Ita Buttrose will chair the ABC board. Here are five verbs to help futureproof it
News that Ita Buttrose will take the reins as the new chair of the ABC has brought months of uncertainty at the public broadcaster to an end.
It also caps what author and board advisor Marc Stigter calls an "extraordinary" and "unprecedented" level of turmoil at the top.
Former chairman Justin Milne resigned at the height of that turmoil, following allegations he interfered with editorial decisions and demanded senior journalists be sacked — charges he strongly denied.
Earlier that week, the board had sacked managing director Michelle Guthrie. She is now pursuing a wrongful dismissal claim in the courts.
Stigter has some advice — in the form of five simple verbs — for the board going forward.
These verbs, he told RN's Richard Aedy, will help the board futureproof itself, so history doesn't repeat.
1. Boards that can
It's a simple but important question: can the board actually get the job done?
Stigter says the people sitting around the table must work as a "unified entity" — because at the end of the day, everyone is on the same team.
Bringing that team together will be an important first step for Ms Buttrose.
"[The chair has to] unify the board and the public, and co-create with those parties a distinctive path forward," Stigter explained.
Then, attention can be turned to whether the board members have the right mix of skills — and the boldness — to steer the company in the right direction.
2. Boards that know
When scandals like the Volkswagen emissions fraud saga unfold, or a company goes bust, we all ask ourselves: where was the board?
The board's response, Stigter is often: "Sorry, we didn't know."
Stigter says "not knowing" — or not wanting to know — is quite common when it comes to boards.
And that's a problem.

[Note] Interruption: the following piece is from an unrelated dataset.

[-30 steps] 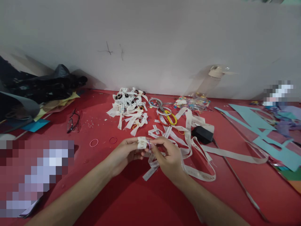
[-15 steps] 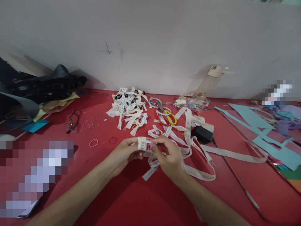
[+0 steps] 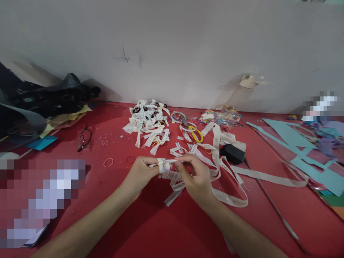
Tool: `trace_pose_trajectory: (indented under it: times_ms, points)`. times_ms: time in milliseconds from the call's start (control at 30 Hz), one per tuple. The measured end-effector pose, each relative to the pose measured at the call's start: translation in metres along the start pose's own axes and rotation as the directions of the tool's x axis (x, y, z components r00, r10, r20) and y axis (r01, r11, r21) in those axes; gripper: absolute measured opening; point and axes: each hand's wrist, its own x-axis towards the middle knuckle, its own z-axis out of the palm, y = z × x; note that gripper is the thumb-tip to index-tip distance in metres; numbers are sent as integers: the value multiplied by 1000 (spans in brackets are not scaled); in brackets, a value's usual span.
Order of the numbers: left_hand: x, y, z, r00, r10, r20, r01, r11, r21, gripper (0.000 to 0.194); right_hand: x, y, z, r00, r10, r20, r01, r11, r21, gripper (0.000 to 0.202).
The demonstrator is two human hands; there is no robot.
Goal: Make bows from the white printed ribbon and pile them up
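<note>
Between my hands a short white printed ribbon [image 3: 163, 166] is folded around a small purple elastic band [image 3: 167, 167]. My left hand [image 3: 142, 172] pinches the ribbon's left side between thumb and fingers. On the right, my right hand [image 3: 195, 175] has its thumb and index finger closed on the ribbon's other end. Below and behind them a long white printed ribbon [image 3: 228, 199] lies in loops on the red table [image 3: 172, 233]. Beyond the hands sits a pile of white ribbon bows [image 3: 149, 120], some with elastic bands.
Scissors with red and yellow handles [image 3: 197, 135] lie behind my right hand. Two pink elastic bands, one a pink ring [image 3: 108, 162], are at left near the glasses [image 3: 84, 139]. A black block [image 3: 233, 153], blue sheet scraps [image 3: 292, 134] and a pale bottle [image 3: 244, 89] stand right.
My left fingers have curled in closer around the ribbon, and the ribbon has turned slightly. The purple band now shows against the ribbon's front. The view has shifted a little.
</note>
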Motion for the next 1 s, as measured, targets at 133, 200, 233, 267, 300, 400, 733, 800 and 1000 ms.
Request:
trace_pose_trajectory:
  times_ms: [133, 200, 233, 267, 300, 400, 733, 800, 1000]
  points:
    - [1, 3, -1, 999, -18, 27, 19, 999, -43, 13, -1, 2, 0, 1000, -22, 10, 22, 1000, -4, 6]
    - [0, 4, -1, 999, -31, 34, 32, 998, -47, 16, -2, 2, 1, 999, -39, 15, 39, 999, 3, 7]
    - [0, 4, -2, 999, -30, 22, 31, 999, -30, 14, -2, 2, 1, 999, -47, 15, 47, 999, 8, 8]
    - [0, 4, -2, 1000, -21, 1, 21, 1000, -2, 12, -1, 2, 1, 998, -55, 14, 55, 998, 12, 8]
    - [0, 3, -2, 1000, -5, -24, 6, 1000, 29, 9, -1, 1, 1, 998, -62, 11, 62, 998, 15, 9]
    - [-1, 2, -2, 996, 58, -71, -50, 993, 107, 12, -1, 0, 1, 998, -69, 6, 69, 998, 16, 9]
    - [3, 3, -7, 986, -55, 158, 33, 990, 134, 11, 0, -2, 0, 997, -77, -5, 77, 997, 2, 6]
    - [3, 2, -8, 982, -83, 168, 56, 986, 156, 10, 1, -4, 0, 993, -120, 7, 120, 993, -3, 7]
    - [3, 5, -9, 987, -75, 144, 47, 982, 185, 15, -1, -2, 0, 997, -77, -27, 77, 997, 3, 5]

As Stigter puts it: information is knowledge, and applied knowledge is power.
"I think boards should take control of their own information needs," Stigter said.
"Boards are too often dependent on the managing director or CEO and the executive team for the flow of information.
"They are all too often information blockages to the board."
3. Boards that want
Being on a board is a complex and demanding job, so members need to really be invested in their role, Stigter says.
"We need people on boards that have the desire and the commitment," he said.
Without that desire, boards can wind up paralysed.
"You've got this whole problem of over-boarding, people being on too many boards," said Stigter, author of Boards that Dare.
"I think people don't understand that time and energy that it takes to really add value to any board nowadays with all the complexities."
4. Boards that are
This point, Stigter says, goes straight to "the being of the board".
There is a future-proofing opportunity for boards to increase their integrity and moral compass; the buck has to stop with the board.
"We want our boards constructed about people with a moral compass, with good values and behaviours who are acting with a certain conscience," Stigter said.
"That is incredibly critical I think, one of the most important virtues."
5. Boards that dare
Last but not least, Stigter says, boards need to be courageous.
"I think courage within a boardroom is a fantastic virtue," he said.
"All the other virtues depend on courage, you could argue."
Boards that are brave can "start seeing and thinking and feeling a little bit differently", Stigter says.
That helps an organisation to grow in new directions, make calculated risks, confront immoral practices, and bounce back from setbacks.
It's also about the courage to have "independence of mind, to follow your own heart, and to challenge the board's own shortcomings".
That can include voicing disagreements with other board members — even if it's the chair.
"Typically the board will be looking to see consistency in its beliefs and opinions, and boards find psychologically it's not comfortable to disagree with each other," Stigter said.
"And boards as a group, as a team of people, try to behave similarly, unfortunately, and conform, and often think similarly as well.
"This is when the groupthink comes in. And this is indeed a disadvantage of not having the diversity of thought."
The ABC started the recruitment process for a new managing director earlier this month.